WORK ORDER :: When you have gone through the records, report how many lines include "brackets", giving the number and nothing more.

(Saved entries)
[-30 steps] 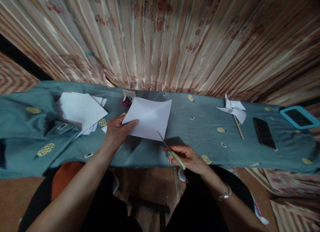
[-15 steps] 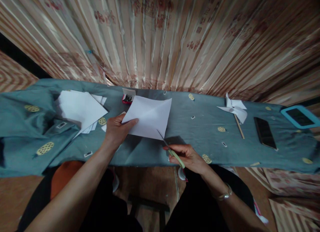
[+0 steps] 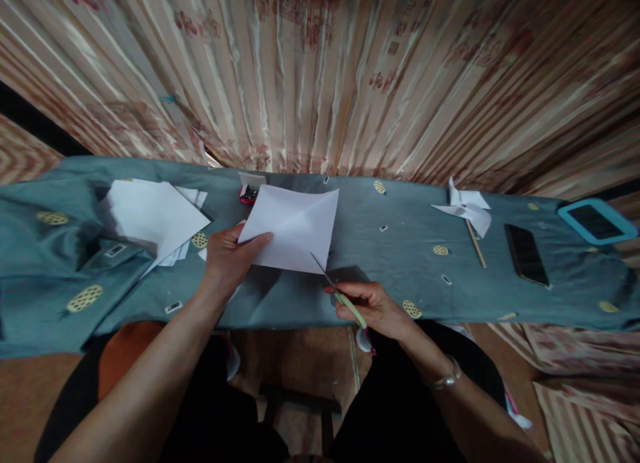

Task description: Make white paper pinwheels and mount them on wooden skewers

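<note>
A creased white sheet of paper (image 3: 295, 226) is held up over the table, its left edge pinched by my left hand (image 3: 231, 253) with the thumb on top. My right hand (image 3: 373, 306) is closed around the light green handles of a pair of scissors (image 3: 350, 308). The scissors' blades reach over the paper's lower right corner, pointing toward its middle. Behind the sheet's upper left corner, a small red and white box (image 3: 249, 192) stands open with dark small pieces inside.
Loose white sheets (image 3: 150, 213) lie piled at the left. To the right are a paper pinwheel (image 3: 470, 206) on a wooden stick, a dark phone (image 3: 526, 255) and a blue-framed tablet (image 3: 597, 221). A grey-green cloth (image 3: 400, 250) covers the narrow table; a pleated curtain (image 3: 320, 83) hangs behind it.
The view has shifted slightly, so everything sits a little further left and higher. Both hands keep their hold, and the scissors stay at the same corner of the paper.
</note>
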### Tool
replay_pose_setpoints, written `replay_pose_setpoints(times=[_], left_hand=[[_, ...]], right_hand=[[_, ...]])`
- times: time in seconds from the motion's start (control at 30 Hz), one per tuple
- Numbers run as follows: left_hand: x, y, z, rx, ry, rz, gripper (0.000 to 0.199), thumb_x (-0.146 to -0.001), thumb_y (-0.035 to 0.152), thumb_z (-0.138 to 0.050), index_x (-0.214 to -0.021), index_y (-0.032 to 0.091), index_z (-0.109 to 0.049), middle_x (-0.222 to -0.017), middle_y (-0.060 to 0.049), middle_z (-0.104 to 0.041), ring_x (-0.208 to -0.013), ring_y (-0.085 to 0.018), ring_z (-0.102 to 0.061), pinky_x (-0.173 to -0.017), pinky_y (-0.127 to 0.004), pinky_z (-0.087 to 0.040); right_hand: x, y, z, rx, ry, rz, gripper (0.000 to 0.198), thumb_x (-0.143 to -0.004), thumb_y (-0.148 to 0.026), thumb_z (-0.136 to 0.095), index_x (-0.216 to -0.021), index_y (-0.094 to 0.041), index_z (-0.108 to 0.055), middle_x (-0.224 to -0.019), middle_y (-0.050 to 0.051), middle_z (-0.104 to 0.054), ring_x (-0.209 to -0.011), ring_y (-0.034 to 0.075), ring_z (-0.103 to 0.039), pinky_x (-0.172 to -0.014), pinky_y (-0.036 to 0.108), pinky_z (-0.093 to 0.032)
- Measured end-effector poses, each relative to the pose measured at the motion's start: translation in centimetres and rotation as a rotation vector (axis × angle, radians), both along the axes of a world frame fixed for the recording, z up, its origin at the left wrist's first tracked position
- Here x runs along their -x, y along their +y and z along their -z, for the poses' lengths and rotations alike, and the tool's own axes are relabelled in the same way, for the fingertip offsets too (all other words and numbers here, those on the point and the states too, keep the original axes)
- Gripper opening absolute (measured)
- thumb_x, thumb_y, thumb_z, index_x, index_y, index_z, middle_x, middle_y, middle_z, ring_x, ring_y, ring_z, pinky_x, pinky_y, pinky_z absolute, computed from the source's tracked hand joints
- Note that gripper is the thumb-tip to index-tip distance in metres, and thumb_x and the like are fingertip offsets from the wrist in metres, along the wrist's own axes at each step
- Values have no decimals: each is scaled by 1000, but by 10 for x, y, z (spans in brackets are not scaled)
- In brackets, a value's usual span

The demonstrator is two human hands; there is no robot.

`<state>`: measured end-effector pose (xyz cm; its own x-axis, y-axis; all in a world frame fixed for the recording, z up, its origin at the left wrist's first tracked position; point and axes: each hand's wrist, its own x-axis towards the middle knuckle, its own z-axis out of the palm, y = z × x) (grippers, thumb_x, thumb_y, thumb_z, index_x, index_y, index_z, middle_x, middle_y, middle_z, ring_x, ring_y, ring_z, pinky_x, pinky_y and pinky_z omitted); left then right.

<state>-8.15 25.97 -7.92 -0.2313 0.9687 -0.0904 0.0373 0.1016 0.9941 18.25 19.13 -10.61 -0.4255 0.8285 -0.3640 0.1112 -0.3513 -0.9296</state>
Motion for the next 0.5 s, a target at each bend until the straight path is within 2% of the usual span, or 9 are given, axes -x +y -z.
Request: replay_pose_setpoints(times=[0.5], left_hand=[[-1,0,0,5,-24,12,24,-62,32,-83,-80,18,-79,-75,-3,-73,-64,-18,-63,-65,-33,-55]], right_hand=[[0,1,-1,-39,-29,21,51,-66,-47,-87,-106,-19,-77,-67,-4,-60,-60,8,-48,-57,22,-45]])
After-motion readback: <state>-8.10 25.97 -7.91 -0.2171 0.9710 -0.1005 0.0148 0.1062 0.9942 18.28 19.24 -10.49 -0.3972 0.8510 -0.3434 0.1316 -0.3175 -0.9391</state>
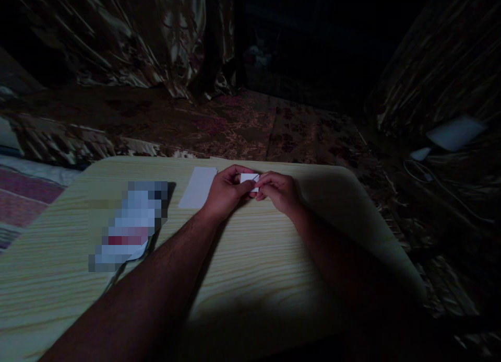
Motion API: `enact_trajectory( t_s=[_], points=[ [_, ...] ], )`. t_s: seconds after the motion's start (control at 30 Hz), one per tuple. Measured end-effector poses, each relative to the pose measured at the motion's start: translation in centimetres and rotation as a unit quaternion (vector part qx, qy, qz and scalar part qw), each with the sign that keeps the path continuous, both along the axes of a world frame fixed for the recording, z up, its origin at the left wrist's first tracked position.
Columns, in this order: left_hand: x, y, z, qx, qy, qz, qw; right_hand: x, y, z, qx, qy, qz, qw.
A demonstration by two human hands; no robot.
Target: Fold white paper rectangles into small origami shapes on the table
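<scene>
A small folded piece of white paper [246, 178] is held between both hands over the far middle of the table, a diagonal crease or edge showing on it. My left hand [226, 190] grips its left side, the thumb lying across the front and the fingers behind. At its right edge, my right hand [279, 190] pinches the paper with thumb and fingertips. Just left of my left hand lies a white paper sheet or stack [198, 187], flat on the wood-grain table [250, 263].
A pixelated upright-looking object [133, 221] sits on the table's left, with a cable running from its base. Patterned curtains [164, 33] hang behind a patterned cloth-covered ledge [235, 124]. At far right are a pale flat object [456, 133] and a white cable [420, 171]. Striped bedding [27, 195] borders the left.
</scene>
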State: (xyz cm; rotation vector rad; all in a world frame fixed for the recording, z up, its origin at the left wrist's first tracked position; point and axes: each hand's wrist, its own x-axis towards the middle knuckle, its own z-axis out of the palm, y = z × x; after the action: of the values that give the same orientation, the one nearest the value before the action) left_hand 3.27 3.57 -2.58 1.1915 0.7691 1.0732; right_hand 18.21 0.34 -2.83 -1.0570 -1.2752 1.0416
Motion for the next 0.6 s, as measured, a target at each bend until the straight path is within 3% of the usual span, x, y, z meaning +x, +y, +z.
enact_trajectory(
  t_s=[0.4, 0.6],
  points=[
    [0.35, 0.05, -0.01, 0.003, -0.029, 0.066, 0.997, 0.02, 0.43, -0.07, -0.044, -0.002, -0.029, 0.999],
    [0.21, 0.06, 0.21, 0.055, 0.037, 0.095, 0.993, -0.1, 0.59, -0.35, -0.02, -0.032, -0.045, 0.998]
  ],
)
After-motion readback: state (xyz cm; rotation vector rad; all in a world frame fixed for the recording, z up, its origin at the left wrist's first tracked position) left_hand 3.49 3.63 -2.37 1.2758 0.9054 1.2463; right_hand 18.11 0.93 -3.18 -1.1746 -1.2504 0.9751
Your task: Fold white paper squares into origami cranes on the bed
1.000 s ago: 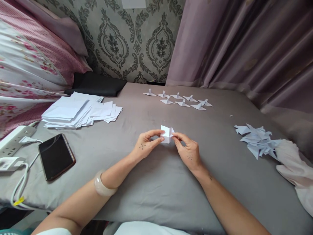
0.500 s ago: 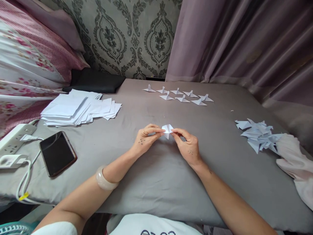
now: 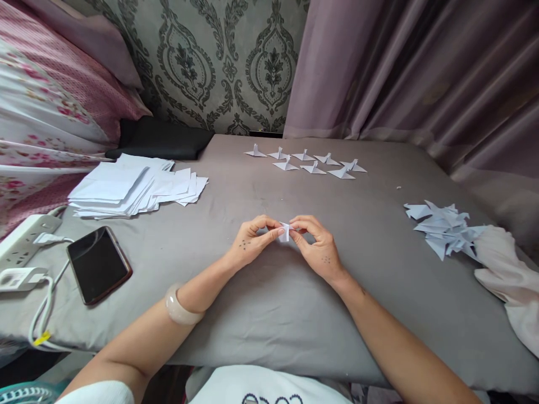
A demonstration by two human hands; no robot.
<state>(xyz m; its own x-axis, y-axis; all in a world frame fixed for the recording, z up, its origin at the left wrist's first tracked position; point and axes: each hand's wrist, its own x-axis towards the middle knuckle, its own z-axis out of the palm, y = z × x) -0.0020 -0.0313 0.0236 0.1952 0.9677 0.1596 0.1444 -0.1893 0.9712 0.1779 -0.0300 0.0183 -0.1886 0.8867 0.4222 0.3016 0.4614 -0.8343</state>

TASK ANSWER :: 2